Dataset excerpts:
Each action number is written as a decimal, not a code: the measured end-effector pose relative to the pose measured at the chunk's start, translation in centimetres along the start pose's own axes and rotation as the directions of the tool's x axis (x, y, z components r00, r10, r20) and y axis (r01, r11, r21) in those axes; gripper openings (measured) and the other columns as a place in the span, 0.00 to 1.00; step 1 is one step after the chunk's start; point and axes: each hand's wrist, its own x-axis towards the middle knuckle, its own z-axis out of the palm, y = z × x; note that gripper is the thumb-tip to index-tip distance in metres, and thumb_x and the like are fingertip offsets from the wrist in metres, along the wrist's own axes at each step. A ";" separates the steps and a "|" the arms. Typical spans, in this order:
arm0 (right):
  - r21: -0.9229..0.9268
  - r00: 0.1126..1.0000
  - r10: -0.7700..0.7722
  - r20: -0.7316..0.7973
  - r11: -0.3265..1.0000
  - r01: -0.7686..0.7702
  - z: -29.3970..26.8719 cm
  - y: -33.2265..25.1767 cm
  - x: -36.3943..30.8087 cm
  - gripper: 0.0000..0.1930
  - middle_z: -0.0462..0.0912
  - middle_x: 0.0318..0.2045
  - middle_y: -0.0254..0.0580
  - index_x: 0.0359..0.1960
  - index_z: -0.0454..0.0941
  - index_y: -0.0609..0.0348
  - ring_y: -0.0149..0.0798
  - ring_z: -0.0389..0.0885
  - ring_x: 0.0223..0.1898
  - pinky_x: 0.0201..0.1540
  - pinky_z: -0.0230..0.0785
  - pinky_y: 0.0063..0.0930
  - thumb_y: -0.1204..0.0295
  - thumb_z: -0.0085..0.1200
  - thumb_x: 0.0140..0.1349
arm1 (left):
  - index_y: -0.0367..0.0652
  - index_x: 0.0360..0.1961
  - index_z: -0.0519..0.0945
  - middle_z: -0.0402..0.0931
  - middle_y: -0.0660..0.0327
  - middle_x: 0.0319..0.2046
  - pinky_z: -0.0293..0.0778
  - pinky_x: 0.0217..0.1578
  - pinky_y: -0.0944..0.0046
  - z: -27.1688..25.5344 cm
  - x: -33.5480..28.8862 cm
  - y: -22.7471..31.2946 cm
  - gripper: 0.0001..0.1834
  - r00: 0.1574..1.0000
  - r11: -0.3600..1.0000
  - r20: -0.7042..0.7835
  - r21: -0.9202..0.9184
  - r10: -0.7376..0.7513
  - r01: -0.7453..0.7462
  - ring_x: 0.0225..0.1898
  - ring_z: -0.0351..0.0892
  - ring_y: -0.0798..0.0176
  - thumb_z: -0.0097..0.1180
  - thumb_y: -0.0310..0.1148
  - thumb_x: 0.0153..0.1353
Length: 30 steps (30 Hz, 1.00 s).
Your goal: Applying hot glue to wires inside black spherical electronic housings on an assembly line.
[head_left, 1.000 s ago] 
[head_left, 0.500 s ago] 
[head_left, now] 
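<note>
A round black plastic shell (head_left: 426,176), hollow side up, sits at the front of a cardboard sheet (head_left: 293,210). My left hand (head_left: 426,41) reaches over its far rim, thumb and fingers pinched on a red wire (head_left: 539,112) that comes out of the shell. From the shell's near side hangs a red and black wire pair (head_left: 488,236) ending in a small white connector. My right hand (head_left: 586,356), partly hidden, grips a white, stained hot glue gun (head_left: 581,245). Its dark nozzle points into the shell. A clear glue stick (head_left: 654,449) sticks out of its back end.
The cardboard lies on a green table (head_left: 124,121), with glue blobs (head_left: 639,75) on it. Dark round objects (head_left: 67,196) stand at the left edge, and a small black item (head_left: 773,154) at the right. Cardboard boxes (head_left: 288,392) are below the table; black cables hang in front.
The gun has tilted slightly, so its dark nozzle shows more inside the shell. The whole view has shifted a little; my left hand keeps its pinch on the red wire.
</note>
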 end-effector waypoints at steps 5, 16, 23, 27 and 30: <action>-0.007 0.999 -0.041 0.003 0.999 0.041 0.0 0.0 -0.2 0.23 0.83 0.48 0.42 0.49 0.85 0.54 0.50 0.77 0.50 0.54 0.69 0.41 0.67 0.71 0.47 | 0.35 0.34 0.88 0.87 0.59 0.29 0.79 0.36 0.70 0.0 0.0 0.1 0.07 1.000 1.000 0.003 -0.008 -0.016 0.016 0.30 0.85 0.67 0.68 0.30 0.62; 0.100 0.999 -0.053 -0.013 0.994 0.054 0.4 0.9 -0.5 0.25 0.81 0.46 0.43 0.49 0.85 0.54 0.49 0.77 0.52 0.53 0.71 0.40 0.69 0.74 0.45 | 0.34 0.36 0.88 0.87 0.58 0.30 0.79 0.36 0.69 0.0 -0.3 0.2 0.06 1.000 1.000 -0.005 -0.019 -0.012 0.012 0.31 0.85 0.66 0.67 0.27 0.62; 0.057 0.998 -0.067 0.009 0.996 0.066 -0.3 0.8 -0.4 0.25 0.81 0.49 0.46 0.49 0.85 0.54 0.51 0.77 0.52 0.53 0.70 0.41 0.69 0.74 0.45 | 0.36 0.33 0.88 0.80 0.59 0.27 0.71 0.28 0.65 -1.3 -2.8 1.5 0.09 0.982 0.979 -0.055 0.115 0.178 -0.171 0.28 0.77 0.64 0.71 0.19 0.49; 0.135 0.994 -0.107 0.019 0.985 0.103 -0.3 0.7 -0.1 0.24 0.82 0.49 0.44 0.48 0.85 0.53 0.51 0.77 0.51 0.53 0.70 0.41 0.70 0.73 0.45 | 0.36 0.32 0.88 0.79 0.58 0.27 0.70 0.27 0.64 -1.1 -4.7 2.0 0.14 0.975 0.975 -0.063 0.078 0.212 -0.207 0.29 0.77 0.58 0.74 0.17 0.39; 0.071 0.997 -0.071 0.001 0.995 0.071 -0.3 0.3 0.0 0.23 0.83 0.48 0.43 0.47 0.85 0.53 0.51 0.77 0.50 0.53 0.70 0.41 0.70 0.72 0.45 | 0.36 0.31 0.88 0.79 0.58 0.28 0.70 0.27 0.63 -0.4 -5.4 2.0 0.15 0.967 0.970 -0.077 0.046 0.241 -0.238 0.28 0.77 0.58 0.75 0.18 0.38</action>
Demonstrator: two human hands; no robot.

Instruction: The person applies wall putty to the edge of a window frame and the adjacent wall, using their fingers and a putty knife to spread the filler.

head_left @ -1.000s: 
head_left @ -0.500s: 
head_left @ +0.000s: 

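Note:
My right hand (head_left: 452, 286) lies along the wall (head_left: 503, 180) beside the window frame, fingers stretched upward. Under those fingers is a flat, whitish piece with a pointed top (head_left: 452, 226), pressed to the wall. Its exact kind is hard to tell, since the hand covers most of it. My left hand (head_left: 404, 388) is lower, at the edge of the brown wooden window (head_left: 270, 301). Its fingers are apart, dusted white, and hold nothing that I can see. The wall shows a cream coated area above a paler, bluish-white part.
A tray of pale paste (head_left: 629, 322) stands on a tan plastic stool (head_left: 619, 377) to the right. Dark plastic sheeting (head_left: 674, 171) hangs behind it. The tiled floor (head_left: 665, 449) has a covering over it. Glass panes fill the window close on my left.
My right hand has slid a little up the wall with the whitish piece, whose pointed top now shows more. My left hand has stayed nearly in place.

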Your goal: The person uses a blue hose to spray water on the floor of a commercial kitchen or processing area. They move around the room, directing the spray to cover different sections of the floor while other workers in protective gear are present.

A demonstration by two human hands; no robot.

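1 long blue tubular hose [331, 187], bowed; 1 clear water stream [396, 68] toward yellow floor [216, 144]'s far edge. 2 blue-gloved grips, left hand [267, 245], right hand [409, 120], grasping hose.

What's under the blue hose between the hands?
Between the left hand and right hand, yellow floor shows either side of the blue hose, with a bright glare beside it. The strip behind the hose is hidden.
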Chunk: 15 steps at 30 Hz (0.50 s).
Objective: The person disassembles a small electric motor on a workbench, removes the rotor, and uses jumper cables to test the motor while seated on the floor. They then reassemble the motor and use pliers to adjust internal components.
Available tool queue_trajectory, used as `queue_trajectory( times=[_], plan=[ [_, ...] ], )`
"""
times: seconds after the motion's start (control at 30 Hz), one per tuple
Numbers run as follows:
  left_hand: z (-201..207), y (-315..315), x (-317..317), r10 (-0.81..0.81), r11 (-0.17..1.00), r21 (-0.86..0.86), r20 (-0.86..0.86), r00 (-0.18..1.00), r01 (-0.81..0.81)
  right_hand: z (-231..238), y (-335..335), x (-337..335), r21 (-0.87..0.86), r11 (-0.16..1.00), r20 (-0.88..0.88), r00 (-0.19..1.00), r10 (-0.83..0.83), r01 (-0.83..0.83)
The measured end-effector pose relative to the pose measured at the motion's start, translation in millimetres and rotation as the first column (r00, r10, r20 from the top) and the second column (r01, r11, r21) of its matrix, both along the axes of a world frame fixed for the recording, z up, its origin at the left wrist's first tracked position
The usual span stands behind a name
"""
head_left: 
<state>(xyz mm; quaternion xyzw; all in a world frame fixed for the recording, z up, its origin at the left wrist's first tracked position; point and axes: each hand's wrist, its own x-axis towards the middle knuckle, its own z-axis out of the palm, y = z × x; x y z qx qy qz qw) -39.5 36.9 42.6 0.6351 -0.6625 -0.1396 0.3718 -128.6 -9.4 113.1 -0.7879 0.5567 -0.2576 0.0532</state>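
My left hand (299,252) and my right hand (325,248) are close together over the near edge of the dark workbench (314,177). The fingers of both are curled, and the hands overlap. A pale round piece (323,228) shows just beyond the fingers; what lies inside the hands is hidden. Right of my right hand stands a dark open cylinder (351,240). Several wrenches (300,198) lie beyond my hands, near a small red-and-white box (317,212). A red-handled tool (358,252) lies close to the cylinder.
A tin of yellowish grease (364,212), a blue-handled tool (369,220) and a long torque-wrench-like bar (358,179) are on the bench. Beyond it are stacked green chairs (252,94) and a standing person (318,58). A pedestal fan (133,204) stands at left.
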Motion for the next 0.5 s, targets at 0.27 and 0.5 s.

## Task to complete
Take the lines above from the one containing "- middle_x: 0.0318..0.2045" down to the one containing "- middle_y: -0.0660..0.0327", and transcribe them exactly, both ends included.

## Your solution
  - middle_x: 0.0318..0.2045
  - middle_y: -0.0254..0.0580
  - index_x: 0.0359..0.1960
  - index_z: -0.0454..0.0941
  - index_y: -0.0609..0.0348
  - ring_y: -0.0149..0.0798
  - ring_z: -0.0389..0.0885
  - ring_x: 0.0223..0.1898
  - pinky_x: 0.0201..0.1540
  - pinky_z: -0.0230..0.0785
  - pinky_y: 0.0063..0.0930
  - thumb_y: -0.1204..0.0295
  - thumb_z: -0.0085..0.1200
  - thumb_x: 0.0140..0.1349
arm1 (left):
  - index_y: -0.0367..0.0652
  - index_x: 0.0360..0.1961
  - index_z: -0.0519..0.0945
  - middle_z: -0.0402..0.0931
  - middle_y: -0.0660..0.0327

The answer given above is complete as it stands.